[To do] In the entries below, find each line with the word "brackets" and return it.

[Data]
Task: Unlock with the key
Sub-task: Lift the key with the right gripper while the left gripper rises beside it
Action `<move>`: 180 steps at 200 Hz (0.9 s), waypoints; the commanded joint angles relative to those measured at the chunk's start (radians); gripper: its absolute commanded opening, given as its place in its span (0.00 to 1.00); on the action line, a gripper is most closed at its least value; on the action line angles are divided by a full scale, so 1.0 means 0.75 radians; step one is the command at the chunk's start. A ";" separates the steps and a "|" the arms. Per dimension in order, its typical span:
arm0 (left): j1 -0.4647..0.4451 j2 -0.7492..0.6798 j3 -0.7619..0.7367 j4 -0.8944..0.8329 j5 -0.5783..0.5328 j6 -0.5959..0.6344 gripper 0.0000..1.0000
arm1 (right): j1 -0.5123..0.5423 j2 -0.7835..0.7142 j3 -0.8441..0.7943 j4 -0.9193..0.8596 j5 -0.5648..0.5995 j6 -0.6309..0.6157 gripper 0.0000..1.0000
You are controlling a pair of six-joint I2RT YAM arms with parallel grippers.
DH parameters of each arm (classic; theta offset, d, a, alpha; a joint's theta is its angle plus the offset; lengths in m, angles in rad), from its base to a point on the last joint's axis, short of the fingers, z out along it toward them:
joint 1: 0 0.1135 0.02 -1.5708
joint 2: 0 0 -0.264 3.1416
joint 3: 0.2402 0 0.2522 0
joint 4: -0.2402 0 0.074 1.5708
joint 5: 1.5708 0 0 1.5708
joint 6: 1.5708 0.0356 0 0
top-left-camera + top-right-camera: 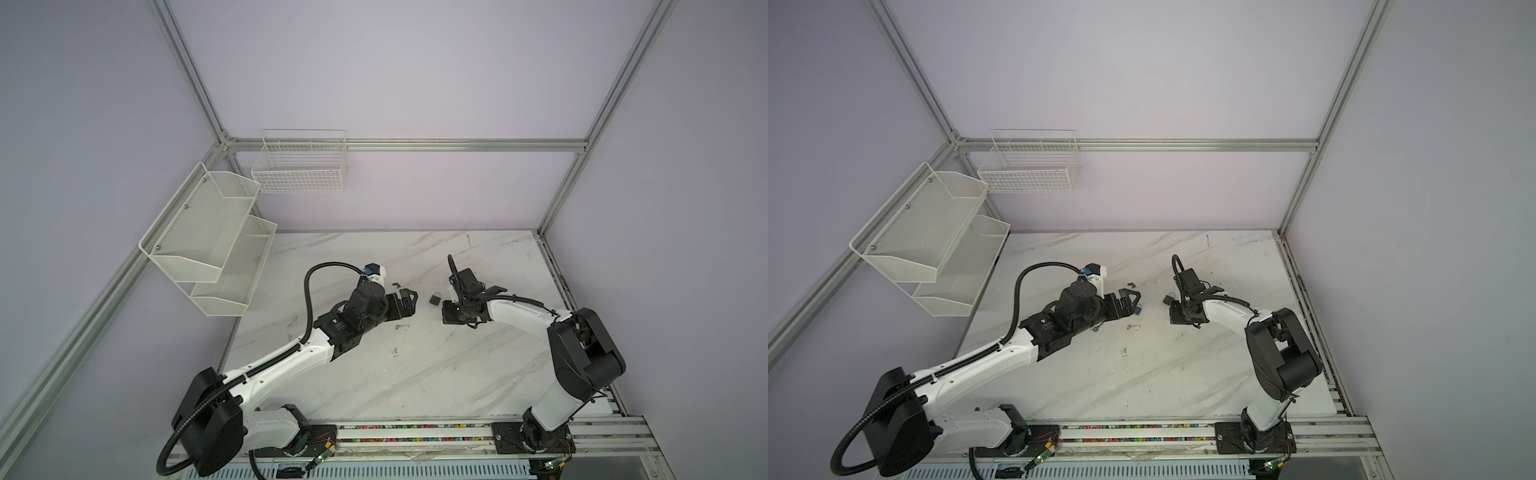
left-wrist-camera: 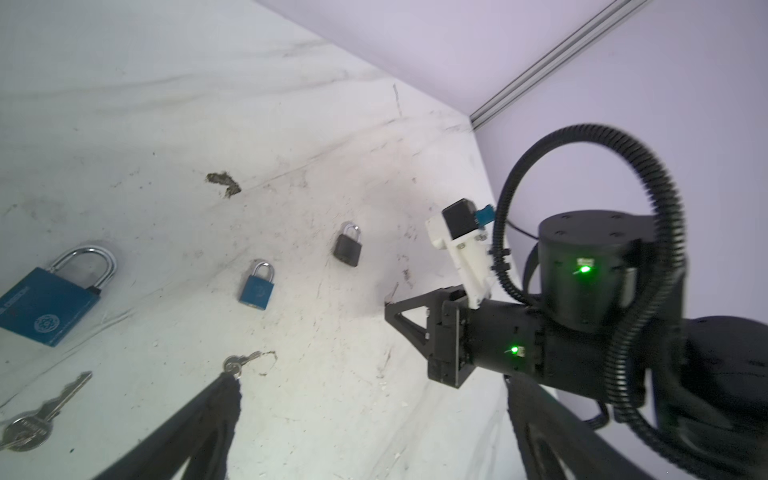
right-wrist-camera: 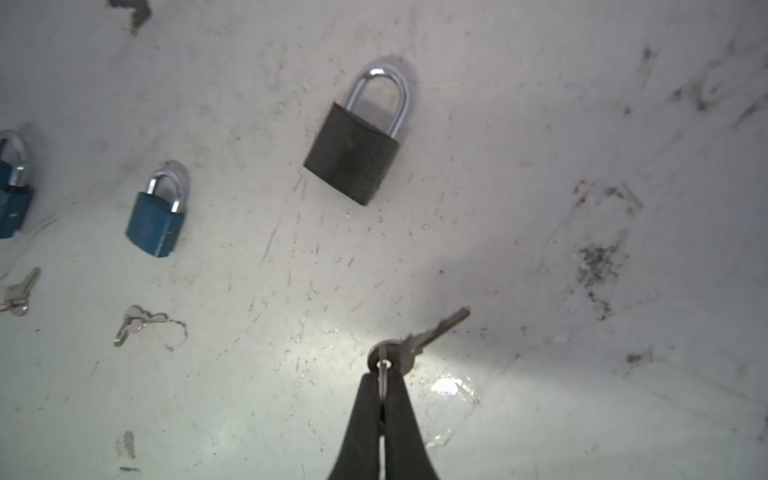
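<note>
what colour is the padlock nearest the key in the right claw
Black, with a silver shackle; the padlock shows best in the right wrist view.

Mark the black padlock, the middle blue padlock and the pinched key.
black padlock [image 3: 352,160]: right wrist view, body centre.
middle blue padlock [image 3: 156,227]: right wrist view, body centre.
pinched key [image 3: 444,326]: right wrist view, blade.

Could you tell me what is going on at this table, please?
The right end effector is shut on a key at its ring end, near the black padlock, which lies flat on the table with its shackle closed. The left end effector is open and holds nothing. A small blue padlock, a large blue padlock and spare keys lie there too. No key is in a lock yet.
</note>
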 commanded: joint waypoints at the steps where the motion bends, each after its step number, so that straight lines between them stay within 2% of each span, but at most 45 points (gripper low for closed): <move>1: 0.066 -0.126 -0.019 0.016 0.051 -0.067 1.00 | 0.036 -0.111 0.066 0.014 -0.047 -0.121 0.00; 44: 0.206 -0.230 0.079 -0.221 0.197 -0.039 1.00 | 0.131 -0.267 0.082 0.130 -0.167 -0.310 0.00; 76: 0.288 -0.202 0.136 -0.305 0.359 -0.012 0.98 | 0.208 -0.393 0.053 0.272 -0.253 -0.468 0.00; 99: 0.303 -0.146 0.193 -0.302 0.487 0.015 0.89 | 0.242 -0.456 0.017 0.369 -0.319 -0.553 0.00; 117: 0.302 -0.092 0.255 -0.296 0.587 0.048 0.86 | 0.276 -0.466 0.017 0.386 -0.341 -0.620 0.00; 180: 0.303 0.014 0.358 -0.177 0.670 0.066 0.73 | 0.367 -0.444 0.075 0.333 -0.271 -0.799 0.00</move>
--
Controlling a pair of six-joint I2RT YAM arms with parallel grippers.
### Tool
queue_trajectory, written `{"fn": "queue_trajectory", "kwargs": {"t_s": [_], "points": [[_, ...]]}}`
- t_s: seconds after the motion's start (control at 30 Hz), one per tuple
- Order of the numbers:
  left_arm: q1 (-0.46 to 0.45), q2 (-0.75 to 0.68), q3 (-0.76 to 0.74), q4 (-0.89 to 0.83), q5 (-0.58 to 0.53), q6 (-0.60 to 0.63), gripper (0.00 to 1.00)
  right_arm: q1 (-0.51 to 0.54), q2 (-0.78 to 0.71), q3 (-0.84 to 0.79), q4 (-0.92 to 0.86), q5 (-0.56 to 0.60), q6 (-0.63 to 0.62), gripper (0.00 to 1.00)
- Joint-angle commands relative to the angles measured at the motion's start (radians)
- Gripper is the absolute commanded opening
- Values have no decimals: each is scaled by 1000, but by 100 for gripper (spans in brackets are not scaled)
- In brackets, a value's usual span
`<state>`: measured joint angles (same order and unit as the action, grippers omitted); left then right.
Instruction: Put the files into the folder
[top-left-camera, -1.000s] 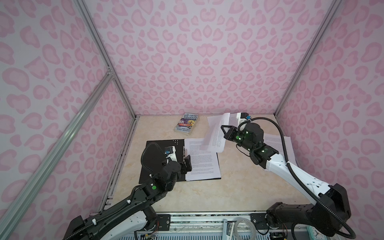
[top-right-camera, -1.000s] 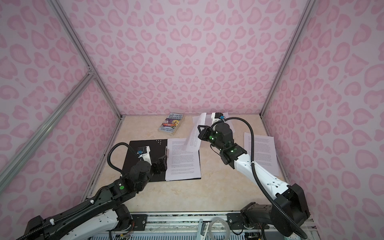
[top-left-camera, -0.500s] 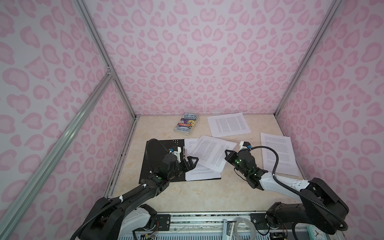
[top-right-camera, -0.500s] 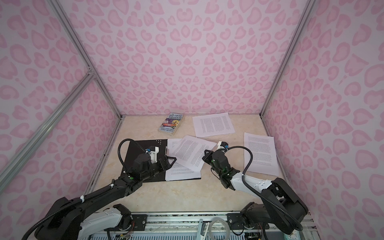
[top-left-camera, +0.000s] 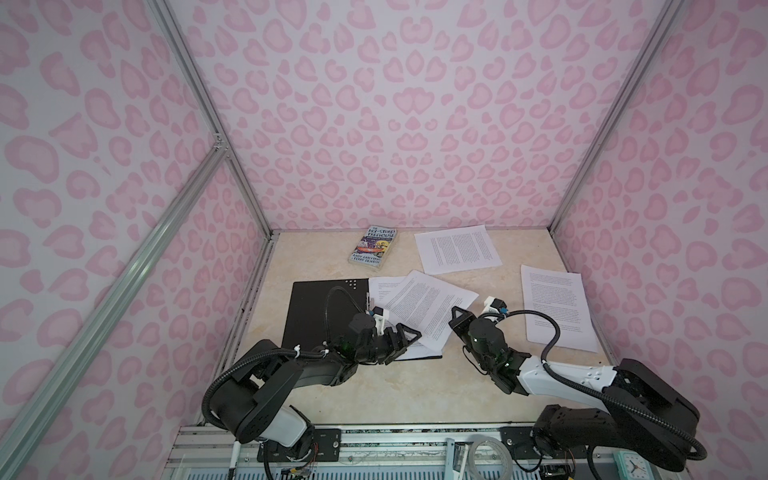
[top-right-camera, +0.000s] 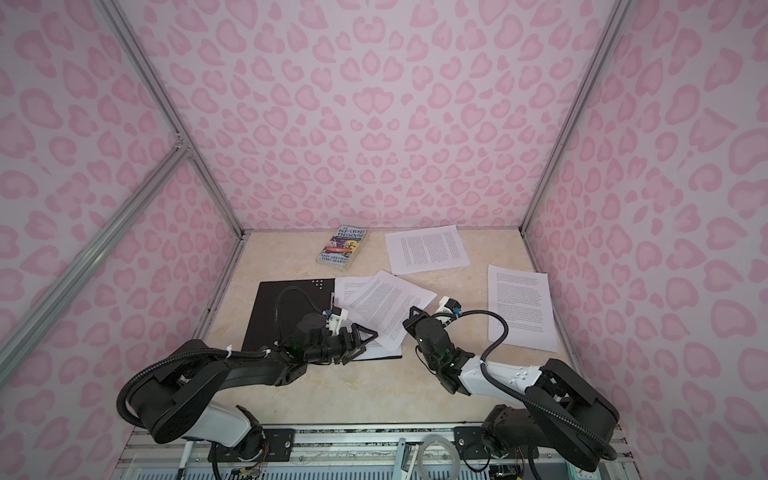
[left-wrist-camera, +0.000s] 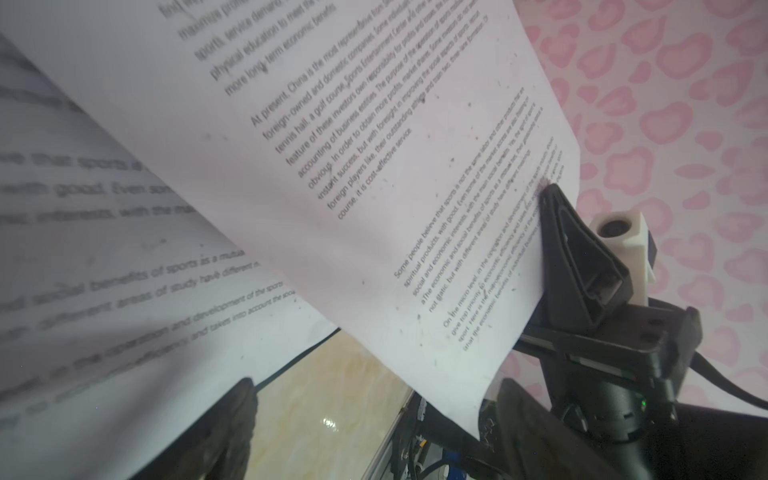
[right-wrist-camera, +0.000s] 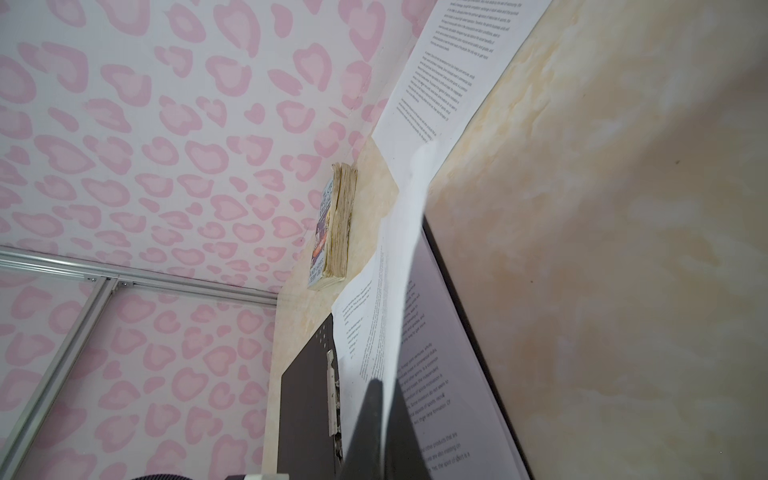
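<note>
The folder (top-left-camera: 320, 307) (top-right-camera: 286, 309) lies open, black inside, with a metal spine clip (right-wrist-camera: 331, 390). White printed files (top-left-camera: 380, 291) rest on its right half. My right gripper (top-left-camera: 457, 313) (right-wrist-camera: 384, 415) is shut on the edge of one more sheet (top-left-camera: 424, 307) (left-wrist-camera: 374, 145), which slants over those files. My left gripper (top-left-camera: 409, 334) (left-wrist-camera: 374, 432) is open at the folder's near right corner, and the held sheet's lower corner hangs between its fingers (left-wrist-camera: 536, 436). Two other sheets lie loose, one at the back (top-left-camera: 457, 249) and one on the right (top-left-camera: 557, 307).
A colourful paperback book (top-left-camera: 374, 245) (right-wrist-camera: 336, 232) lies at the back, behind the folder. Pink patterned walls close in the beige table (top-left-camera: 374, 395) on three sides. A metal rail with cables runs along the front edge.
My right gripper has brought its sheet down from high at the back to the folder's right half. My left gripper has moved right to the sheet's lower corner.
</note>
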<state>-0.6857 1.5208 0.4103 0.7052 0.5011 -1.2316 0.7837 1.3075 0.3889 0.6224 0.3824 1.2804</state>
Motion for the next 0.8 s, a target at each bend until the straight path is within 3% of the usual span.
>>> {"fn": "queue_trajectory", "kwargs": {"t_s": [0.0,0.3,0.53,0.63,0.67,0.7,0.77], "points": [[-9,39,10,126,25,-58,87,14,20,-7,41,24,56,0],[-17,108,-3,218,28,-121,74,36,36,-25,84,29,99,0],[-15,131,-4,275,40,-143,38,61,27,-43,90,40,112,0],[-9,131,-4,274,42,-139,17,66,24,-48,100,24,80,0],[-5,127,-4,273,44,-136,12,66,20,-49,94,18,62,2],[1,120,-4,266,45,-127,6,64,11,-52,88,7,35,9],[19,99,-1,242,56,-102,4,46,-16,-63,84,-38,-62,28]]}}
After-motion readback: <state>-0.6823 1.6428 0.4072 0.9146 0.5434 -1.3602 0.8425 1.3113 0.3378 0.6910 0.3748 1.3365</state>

[Response below]
- Values have no decimals: each is scaled by 1000, but by 100 for gripper (spans in brackets are not scaled)
- In brackets, a value's usual span

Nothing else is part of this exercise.